(RECORD EXTRACTS)

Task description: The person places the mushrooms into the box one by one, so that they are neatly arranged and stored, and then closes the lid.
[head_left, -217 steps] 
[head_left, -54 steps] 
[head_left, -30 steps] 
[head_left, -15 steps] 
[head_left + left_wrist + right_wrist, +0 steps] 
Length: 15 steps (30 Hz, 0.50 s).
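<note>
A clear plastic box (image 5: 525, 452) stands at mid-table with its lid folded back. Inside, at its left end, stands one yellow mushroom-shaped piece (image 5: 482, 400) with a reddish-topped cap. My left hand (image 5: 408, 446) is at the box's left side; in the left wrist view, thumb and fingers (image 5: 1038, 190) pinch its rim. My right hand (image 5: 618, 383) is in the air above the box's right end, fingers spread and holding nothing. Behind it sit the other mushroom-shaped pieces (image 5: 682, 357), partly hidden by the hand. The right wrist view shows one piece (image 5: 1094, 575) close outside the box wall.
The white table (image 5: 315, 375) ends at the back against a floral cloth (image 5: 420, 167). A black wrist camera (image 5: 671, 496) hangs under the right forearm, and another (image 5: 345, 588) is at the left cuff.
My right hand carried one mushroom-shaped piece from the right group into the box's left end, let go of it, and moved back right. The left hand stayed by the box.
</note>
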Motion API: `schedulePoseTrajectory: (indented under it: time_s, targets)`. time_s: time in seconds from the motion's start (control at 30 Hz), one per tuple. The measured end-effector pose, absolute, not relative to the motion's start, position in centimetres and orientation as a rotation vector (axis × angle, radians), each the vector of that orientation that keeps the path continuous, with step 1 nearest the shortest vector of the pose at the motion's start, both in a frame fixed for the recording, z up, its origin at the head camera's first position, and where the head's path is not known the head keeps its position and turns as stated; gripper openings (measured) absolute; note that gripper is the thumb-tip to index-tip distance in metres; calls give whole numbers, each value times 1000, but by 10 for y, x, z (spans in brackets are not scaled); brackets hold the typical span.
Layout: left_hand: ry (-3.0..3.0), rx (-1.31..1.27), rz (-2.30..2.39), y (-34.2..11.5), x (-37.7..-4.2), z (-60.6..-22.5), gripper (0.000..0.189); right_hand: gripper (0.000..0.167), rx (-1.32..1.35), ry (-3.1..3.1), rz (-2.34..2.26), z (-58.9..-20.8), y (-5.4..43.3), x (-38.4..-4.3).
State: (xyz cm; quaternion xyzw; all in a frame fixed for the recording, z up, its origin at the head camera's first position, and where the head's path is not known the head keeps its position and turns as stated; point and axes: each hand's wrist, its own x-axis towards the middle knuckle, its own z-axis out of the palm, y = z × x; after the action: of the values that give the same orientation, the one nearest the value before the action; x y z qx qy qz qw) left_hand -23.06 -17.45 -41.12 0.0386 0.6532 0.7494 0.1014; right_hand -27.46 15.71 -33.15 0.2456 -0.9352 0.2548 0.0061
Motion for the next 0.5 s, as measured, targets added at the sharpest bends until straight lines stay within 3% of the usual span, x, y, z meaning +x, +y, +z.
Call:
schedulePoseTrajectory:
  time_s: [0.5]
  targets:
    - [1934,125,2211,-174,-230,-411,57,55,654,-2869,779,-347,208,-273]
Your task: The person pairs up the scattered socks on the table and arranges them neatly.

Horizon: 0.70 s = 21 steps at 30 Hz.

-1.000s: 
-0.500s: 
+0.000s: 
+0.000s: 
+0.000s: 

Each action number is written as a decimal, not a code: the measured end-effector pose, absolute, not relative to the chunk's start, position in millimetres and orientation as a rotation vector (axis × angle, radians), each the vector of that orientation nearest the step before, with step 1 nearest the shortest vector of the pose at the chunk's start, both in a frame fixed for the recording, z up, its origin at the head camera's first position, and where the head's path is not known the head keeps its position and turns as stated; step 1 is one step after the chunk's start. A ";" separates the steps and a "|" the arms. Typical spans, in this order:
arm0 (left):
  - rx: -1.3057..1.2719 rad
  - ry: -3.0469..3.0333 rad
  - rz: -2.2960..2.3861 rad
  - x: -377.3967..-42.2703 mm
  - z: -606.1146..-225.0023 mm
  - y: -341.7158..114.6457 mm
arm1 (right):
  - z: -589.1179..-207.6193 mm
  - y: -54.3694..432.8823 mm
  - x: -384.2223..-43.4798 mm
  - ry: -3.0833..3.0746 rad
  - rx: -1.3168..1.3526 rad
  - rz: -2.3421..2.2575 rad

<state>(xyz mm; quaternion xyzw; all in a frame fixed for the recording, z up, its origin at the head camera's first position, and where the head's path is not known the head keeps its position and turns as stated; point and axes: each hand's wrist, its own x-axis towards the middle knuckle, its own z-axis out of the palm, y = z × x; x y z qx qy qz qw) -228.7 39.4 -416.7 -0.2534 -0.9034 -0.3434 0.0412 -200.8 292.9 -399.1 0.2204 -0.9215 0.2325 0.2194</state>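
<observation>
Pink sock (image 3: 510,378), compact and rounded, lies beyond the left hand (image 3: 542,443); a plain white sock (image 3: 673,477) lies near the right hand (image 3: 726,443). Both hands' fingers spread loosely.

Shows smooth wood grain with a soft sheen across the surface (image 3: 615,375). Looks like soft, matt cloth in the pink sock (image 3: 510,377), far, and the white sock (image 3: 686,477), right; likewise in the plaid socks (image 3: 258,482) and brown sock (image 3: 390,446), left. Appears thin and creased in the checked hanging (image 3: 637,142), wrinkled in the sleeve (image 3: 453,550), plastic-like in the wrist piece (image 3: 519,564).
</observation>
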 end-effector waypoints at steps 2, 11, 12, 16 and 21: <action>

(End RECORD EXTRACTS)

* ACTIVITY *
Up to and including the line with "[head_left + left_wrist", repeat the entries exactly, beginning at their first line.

* TASK SOLUTION *
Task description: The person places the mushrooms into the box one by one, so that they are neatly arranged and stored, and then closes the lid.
[head_left, -217 steps] 
[head_left, -54 steps] 
[head_left, -30 steps] 
[head_left, -15 steps] 
[head_left + left_wrist + right_wrist, +0 steps] 

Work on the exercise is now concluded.